> _WHAT IS NEEDED_:
Go to the line below that has "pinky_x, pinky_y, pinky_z", print it and each line after it exactly, and stop after the line that has "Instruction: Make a"; leave out pictures.

═════ RECORD EXCERPTS

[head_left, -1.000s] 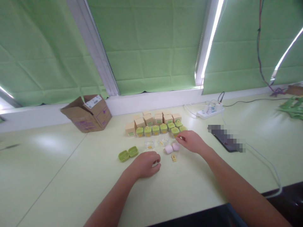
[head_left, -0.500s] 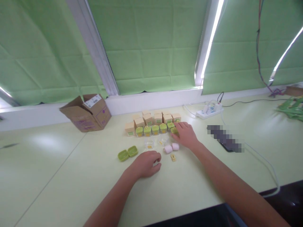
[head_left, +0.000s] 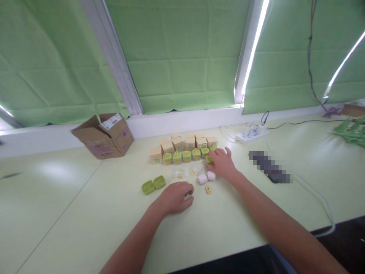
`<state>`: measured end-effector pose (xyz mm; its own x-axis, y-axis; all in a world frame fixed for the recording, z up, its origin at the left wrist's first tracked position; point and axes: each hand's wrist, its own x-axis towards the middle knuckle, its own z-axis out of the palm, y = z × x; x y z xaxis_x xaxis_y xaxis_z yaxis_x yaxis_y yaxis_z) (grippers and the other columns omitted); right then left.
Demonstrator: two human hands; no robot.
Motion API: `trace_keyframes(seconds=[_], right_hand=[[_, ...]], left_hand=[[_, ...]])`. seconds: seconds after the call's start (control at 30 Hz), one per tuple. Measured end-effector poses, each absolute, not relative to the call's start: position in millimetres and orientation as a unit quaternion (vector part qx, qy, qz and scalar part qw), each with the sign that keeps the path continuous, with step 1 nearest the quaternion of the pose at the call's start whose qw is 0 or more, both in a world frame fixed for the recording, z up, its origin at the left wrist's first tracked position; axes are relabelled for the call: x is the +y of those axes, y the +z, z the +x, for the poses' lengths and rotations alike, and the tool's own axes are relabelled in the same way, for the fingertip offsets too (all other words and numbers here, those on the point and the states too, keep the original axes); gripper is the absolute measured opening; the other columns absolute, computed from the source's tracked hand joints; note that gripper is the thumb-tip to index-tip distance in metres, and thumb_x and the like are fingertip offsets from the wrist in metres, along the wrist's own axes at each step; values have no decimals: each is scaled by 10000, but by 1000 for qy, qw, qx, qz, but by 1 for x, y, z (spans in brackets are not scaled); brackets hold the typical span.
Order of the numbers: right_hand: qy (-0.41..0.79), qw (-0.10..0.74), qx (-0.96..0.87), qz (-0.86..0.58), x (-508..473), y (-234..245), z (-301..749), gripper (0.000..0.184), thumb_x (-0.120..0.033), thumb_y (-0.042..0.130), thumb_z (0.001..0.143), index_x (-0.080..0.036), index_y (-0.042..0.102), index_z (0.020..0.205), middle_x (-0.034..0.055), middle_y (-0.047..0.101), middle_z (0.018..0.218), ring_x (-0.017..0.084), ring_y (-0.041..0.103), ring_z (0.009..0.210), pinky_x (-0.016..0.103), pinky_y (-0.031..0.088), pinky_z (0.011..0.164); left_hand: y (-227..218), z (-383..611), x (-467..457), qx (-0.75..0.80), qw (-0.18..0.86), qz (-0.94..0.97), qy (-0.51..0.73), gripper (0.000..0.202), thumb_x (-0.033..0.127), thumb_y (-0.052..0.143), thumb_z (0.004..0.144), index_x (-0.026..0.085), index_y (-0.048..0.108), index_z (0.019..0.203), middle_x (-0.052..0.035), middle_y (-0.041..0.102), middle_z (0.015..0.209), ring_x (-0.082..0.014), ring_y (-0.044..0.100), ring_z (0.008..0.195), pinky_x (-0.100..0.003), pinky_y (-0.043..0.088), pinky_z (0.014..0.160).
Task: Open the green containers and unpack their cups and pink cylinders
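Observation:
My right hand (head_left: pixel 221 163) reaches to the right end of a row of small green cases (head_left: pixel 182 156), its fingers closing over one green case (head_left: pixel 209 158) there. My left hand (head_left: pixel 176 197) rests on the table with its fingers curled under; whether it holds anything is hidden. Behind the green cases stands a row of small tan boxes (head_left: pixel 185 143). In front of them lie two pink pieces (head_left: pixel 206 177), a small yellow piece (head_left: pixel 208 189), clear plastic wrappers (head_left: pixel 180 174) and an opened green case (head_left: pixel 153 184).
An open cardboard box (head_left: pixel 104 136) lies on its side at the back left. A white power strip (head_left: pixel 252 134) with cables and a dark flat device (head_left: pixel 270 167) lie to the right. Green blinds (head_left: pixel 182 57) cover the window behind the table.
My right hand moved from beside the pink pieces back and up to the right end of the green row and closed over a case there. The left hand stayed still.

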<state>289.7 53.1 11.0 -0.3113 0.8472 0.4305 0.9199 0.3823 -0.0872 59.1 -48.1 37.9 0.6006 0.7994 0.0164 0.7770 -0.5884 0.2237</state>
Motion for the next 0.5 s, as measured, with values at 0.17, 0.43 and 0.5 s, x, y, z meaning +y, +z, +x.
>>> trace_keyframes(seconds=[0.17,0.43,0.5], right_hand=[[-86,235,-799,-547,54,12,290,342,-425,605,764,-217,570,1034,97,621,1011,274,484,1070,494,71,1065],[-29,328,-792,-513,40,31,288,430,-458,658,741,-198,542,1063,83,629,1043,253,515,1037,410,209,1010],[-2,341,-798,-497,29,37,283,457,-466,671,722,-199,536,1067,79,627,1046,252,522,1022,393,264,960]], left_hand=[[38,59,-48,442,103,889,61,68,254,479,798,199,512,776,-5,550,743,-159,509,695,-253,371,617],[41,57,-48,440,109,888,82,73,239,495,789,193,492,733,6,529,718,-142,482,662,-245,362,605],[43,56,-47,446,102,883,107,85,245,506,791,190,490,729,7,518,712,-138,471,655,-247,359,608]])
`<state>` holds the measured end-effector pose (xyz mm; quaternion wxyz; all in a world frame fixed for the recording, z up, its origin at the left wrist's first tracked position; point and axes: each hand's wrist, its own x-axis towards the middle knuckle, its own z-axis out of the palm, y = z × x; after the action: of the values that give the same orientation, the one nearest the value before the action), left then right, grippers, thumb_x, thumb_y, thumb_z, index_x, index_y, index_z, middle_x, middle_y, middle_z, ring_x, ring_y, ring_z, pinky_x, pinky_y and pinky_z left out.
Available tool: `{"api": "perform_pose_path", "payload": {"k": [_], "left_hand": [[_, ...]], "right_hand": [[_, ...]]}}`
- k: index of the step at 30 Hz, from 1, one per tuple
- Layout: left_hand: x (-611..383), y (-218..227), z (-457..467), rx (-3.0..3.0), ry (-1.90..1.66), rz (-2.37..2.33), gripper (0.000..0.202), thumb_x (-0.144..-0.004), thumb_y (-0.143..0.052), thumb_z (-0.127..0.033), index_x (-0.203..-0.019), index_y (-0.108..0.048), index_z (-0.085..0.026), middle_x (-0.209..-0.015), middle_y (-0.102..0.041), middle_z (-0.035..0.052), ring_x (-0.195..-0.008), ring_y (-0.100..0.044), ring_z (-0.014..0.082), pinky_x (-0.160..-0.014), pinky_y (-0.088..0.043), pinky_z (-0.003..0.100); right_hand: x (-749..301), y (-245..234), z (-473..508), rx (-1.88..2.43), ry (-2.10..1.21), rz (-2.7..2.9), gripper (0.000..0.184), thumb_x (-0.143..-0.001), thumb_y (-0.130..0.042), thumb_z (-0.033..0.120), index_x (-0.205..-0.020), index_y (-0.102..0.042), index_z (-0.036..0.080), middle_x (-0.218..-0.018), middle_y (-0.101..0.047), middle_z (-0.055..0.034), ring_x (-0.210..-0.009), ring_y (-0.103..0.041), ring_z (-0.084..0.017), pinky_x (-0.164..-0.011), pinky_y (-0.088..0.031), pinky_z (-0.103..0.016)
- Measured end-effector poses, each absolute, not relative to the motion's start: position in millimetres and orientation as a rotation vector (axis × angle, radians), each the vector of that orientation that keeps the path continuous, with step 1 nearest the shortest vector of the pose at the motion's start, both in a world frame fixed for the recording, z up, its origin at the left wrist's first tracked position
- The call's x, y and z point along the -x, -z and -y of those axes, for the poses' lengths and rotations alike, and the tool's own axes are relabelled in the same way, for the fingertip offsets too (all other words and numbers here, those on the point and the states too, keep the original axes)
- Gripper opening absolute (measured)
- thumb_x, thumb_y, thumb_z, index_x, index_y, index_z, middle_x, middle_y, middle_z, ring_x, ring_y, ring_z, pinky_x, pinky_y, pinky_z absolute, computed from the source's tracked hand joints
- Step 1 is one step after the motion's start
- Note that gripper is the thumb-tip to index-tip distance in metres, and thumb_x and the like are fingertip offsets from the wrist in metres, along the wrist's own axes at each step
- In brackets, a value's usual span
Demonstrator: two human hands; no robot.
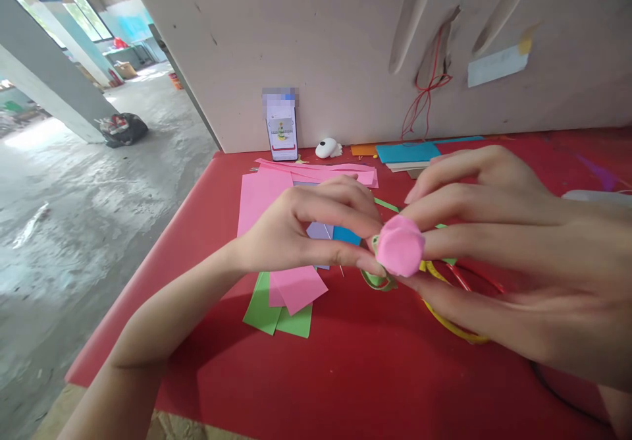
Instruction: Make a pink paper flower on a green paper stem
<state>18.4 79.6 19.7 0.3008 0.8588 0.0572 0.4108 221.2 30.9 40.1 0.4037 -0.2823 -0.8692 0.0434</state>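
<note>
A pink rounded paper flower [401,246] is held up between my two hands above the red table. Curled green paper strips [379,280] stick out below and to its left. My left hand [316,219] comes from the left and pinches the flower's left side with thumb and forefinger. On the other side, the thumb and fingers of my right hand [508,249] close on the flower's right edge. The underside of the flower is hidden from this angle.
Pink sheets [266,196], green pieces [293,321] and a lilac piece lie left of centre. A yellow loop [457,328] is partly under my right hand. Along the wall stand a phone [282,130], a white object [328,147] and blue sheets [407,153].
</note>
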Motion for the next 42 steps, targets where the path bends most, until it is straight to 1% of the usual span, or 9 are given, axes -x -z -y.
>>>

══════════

> _EXERCISE ANSWER_:
- thumb_x, thumb_y, thumb_z, index_x, index_y, index_z, middle_x, middle_y, middle_z, ring_x, ring_y, ring_z, pinky_x, pinky_y, pinky_z absolute, computed from the source's tracked hand joints
- Step 1 is one step after the motion's start
- Note that gripper is the thumb-tip to index-tip distance in metres, and thumb_x and the like are fingertip offsets from the wrist in metres, along the wrist's own axes at each step
- In brackets, a value's usual span
Demonstrator: two human hands; no robot.
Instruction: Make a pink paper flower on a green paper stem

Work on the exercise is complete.